Source: Balafoutas L, Beck A, Kerschbamer R, Sutter M (2013). “What Drives Taxi Drivers? A Field Experiment on Fraud in a Market for Credence Goods.” The Review of Economic Studies (https://doi.org/10.1093/restud/rds049).
Variable | Description |
---|---|
overcharge |
Was the price too high? |
overtreatment |
Overtreatment index. Was there a detour? The shortest distance of the 3 test persons was chosen a reference, i.e. an overtreatment of 1.03 means a 3% longer distance than the reference distance. |
triple |
Three test persons per destination. |
origin |
Passenger is a local Athenian (resident), Greek, but not local (nonresident), or foreigner (foreign). |
income |
Perceived income of the passenger (high/low). |
dgender |
Gender of the driver. |
dage |
Estimated age of the driver. |
rushhour |
Did the journey take place during rush hour? |
1.6 Supervised vs. unsupervised learning
Supervised learning: The goal is to establish a good regression model or prediction model, capturing how (at least) one dependent variable depends on one or more independent variables (also explanatory variables or regressors). A typical example is linear regression.

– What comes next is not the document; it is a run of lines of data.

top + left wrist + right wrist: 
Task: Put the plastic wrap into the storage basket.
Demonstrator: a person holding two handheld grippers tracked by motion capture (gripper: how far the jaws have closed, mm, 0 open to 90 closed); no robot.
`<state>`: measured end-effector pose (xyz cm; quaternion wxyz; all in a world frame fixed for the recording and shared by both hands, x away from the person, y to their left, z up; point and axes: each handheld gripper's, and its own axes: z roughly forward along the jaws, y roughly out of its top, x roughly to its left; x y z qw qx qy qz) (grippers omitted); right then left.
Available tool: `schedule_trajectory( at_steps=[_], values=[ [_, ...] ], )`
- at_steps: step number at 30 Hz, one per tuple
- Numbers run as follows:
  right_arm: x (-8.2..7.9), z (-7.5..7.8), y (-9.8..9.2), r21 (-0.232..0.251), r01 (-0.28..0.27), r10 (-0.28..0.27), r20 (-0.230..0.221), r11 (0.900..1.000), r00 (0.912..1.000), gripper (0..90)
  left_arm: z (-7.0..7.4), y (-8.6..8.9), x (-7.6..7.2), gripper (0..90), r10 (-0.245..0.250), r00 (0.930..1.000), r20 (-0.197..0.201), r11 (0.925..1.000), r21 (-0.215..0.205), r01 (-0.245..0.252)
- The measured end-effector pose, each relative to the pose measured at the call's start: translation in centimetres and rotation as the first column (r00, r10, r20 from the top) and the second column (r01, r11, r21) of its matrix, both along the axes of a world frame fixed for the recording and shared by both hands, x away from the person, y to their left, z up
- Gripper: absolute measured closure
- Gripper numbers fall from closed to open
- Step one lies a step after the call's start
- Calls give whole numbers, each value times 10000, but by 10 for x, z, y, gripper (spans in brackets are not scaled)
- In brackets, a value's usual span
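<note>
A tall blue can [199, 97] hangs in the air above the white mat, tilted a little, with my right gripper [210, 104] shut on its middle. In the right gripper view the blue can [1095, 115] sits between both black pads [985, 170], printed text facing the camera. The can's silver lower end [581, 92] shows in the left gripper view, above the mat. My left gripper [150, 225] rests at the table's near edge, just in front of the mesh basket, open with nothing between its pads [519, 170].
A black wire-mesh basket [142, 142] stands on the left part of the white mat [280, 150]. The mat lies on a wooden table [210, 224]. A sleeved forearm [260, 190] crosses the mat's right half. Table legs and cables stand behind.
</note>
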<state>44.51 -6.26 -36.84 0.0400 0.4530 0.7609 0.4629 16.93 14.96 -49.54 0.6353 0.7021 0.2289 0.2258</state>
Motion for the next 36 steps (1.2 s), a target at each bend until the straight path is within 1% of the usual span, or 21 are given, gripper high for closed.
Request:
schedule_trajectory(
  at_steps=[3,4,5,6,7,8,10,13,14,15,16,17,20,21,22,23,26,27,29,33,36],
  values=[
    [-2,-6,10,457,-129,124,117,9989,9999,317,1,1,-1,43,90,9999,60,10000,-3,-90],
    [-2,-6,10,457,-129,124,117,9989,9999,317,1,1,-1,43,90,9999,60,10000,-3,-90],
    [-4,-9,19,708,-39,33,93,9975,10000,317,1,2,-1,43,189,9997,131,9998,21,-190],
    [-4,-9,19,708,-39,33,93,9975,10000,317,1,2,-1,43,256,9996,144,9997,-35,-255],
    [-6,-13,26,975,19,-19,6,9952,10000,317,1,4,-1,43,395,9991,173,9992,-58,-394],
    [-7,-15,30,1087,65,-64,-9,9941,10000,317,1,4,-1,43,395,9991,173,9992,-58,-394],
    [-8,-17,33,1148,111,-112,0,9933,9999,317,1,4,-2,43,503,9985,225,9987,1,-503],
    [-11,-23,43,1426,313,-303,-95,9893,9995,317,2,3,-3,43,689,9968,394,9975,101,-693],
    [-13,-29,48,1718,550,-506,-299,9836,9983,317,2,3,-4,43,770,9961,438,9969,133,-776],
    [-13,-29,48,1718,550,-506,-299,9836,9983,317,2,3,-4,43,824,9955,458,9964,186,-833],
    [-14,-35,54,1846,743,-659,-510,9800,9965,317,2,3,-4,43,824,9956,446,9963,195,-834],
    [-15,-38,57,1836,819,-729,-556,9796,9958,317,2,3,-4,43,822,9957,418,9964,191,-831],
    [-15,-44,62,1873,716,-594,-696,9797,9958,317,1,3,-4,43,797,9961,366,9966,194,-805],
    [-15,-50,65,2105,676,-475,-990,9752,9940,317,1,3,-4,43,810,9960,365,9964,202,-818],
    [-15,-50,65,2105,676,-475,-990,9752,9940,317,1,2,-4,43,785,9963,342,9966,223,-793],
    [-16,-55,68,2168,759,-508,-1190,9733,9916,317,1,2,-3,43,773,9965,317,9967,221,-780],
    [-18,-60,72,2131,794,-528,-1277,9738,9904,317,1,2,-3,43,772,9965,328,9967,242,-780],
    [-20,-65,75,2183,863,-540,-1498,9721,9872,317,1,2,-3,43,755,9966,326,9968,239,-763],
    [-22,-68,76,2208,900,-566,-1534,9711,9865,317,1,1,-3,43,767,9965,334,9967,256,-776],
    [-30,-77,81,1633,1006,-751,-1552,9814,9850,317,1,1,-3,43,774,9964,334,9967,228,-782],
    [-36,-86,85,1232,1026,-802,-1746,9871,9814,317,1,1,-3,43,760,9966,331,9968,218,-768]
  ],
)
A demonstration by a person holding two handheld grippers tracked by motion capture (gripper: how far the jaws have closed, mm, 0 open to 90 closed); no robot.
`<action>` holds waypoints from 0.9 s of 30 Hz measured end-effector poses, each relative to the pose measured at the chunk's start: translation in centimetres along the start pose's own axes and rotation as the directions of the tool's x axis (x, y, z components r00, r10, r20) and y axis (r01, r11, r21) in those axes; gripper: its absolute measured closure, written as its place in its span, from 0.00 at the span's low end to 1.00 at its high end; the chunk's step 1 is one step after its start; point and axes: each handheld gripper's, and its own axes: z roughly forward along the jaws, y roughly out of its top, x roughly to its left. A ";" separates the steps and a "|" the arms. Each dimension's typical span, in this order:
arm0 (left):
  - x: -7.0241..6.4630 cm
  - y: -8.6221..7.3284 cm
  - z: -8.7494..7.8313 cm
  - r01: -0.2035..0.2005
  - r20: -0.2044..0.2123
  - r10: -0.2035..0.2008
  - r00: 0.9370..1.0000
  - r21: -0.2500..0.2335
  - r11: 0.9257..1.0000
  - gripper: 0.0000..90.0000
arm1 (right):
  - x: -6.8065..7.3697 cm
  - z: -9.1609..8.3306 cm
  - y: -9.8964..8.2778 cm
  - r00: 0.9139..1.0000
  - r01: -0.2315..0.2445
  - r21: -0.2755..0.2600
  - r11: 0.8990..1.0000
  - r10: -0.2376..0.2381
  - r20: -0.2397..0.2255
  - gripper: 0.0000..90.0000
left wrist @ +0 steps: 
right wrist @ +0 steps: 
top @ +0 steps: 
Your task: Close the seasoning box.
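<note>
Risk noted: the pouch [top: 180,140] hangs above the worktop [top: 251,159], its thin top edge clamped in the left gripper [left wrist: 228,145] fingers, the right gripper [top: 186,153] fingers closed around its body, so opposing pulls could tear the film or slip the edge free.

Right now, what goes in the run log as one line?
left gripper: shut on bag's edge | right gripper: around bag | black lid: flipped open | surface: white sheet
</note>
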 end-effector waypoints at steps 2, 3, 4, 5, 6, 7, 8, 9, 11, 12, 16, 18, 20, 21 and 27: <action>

Unsupervised learning: The goal is to find and understand patterns among a number of variables, reflecting which units are rather similar or different. Usually all variables considered enter the analysis equally, i.e., there is no distinction of dependent vs. independent variables. A typical example is cluster analysis, where the units are separated into different groups (or clusters).
1.7 Model-based vs. exploratory analysis
Model-based analysis: Typically the dependencies between the variables are captured by a parametric model. Thus, the model structure is pre-specified except for a few unknown parameters that have to be estimated from the observed data. A typical example is the mean equation with unknown coefficients in linear regression.
Exploratory analysis: An exploratory analysis does not assume a particular model. Instead graphics/visualizations as well as numeric statistics are employed to get a compact overview of the data. Exploratory analyses typically complement model-based analyses (but not necessarily vice versa). Typical examples include statistical graphics such as histograms or scatter plots etc.